Where Mukden POWs Came From

Of the original group of POWs, there were about 1300 Americans and 300 others, mostly British who arrived in November 1942.

The Americans had been defending Bataan and Corregidor in the Philippines. The defenders of Bataan had fought fiercely, despite being on sharply reduced rations for 4 months before they were surrendered to the Japanese on April 9, 1942.

 

 

 

Roughly 80,000 American and Filipino men were forced on the “Bataan Death March”.  Some men marched as far as 70 miles with no food or water as they suffered from disease and severe malnutrition. Between 5,000-10,000 men died on the march.  Those who couldn’t keep up were killed by Japanese bayonets, swords and bullets. Many were killed for no real reason.

 

The defenders of Corregidor continued fighting for another month and were surrendered by General Jonathan Wainwright on 6 May 1942.  While the men from Corregidor were spared the dealth march, they too had been on reduced rations and were weak and malnourished.

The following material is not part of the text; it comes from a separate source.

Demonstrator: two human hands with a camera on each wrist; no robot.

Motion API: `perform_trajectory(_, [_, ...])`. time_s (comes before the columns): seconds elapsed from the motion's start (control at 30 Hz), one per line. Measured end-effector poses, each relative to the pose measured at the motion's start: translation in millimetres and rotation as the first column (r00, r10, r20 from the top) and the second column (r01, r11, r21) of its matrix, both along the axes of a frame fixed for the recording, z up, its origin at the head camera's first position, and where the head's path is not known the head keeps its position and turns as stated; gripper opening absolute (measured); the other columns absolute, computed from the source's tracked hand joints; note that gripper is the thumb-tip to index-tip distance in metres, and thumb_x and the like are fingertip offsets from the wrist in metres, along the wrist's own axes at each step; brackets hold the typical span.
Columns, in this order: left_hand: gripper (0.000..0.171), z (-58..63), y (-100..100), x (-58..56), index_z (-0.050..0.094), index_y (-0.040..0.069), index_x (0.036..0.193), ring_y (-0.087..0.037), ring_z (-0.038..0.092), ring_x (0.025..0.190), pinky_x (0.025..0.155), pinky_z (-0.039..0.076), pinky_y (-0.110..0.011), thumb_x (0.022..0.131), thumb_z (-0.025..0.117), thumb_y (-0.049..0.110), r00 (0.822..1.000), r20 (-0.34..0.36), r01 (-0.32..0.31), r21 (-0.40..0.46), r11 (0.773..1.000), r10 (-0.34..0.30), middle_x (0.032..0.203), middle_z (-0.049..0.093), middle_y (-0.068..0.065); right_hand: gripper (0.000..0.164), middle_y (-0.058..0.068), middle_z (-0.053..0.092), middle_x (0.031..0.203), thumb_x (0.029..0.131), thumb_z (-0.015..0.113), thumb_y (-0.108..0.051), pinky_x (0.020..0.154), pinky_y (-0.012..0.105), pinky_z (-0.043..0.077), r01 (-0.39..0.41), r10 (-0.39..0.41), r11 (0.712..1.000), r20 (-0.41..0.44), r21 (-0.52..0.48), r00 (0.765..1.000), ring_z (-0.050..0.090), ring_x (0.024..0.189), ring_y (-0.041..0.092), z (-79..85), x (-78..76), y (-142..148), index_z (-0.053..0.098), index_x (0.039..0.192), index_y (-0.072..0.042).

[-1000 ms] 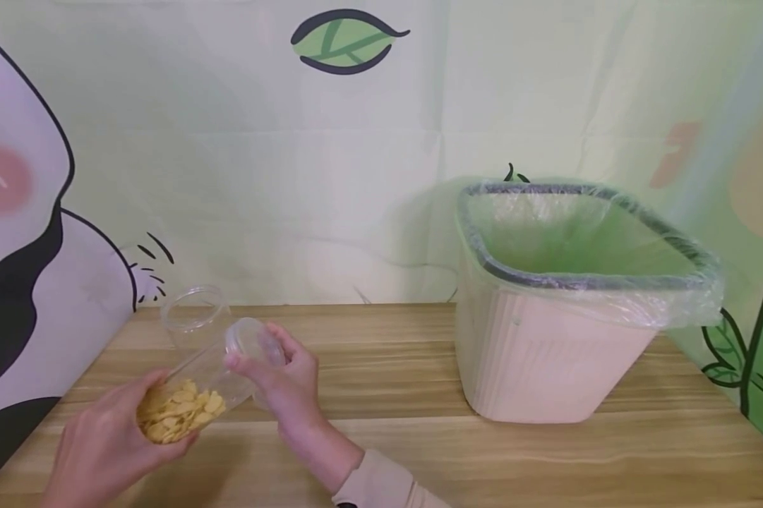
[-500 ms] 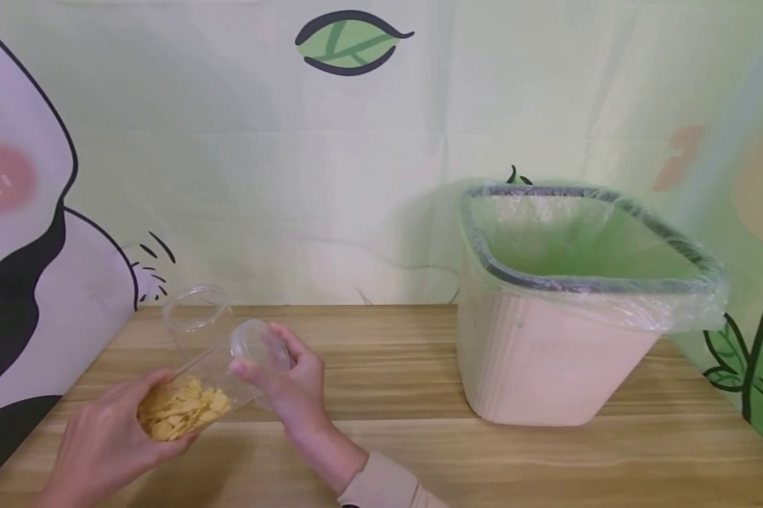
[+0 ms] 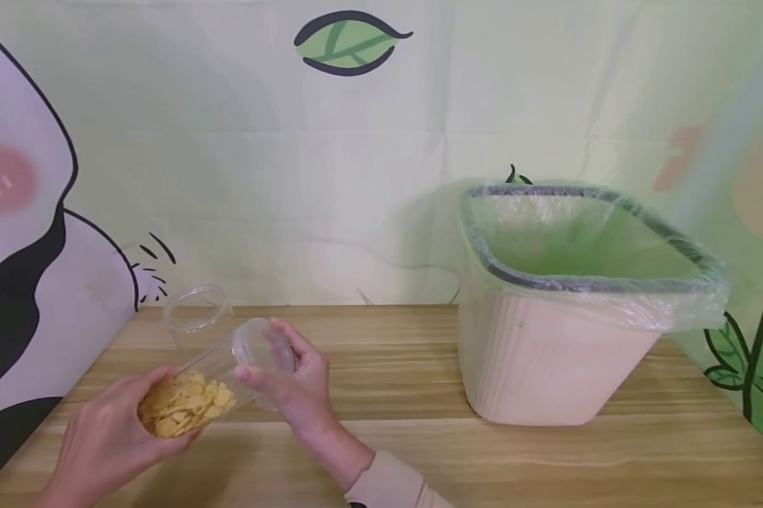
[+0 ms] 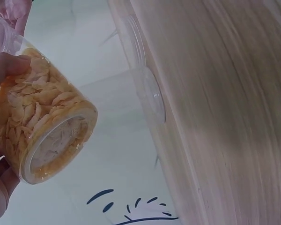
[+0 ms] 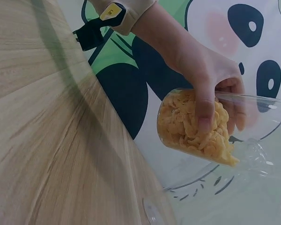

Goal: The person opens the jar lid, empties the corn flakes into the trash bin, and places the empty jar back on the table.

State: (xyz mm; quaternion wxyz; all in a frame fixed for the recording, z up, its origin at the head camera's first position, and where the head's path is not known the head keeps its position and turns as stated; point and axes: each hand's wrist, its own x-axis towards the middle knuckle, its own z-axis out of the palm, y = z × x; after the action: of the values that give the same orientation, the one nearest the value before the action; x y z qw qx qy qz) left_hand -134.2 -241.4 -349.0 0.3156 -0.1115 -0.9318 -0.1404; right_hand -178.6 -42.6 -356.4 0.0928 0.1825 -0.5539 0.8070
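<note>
A clear plastic jar point(image 3: 212, 381), part filled with yellow cornflakes point(image 3: 187, 406), is held tilted above the table, its capped end up and to the right. My left hand point(image 3: 117, 430) grips it round the bottom; in the right wrist view the left thumb lies across its side. My right hand point(image 3: 301, 384) holds the clear lid point(image 3: 254, 346) at the upper end, thumb in front and fingers behind. Behind the held jar stands a second clear jar point(image 3: 197, 328), uncovered at the top. Its base point(image 4: 154, 96) rests on the table in the left wrist view.
A pale bin point(image 3: 546, 360) lined with a clear bag stands at the right of the wooden table point(image 3: 381, 458). A clear round edge point(image 4: 136, 42) shows near the second jar. A printed cloth point(image 3: 356, 176) hangs behind.
My right hand and the lid have shifted slightly right. The jar lies a little flatter, and the cornflakes inside have slid a little toward the lid end.
</note>
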Motion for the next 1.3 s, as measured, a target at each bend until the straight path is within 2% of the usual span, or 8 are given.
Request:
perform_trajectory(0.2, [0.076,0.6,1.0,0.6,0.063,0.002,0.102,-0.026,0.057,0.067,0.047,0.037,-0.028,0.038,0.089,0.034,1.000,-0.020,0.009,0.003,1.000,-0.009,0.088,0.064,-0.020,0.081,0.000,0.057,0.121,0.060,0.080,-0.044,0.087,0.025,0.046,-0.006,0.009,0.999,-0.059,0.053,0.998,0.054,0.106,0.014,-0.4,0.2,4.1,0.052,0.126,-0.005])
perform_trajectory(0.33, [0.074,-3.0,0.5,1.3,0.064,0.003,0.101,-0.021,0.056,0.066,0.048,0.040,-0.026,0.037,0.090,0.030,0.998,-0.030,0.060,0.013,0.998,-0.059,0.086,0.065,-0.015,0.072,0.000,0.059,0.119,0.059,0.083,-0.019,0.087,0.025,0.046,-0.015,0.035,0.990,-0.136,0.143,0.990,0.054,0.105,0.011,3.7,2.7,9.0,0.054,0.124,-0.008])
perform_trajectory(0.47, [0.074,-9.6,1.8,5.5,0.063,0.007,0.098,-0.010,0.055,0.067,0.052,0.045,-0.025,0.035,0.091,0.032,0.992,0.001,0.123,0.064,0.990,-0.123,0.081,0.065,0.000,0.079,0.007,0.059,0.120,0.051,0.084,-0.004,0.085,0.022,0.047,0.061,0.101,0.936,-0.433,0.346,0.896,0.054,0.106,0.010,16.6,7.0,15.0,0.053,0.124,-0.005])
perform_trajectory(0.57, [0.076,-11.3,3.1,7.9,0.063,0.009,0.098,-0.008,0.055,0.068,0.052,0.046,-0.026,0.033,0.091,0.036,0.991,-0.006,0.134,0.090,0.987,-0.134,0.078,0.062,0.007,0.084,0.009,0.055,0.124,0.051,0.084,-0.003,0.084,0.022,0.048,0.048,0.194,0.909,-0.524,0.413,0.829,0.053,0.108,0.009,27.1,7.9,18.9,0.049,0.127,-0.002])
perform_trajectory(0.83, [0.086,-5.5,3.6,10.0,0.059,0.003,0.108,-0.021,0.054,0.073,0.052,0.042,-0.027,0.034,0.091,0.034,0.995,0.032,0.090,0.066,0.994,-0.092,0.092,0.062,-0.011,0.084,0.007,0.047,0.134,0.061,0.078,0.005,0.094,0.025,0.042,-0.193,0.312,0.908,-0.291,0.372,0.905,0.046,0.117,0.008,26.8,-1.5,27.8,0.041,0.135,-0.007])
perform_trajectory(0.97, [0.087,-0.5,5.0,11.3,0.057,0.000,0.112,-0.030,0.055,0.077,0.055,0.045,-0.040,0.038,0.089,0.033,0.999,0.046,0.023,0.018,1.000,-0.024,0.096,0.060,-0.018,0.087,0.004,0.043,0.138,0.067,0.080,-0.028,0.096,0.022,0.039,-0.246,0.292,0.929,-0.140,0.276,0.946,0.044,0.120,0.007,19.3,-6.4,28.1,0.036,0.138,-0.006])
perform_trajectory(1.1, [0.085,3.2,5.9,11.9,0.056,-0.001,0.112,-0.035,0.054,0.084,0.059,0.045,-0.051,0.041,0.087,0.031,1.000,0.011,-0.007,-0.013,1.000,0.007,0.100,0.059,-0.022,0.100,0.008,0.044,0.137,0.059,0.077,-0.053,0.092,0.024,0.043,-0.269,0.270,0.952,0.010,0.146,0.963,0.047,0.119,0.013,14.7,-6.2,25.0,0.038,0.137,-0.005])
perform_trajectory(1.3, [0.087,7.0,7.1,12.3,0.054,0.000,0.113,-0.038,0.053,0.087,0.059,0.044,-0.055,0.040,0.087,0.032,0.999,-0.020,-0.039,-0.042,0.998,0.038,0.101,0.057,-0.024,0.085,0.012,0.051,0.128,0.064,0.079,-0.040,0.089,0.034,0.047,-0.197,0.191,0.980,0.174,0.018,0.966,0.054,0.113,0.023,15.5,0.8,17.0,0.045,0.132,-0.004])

The conditions at the Camps O’Donnell  and  Cabanatuan were horrendous, offering little food, water or sanitation. Disease ran rampant among the POWs, biting flies covered them, maggots grew in festering wounds, shelters were so crowded that there was no place to lie down, and men weak from dysentery and starvation were forced to bury their friends.  Another 18,000 men died in the first six weeks at camps O’Donnell and Cabanatuan.

 

Next, the POWs were taken to the port in boxcars with 100 men in each. There was no food, water, sanitation, ventilation, or room to lay down. Men died without falling until the boxcars were unloaded. The survivors were then put in the holds of “Hell Ships” in conditions as foul as the camps.  They arrived in China to encounter freezing weather while wearing tropical clothing.

The picture to the right is of what is believed to be the last remaining box car in which the men traveled from Cabanatuan to the coast to be shipped to Japan, Korea, Taiwan, and China.   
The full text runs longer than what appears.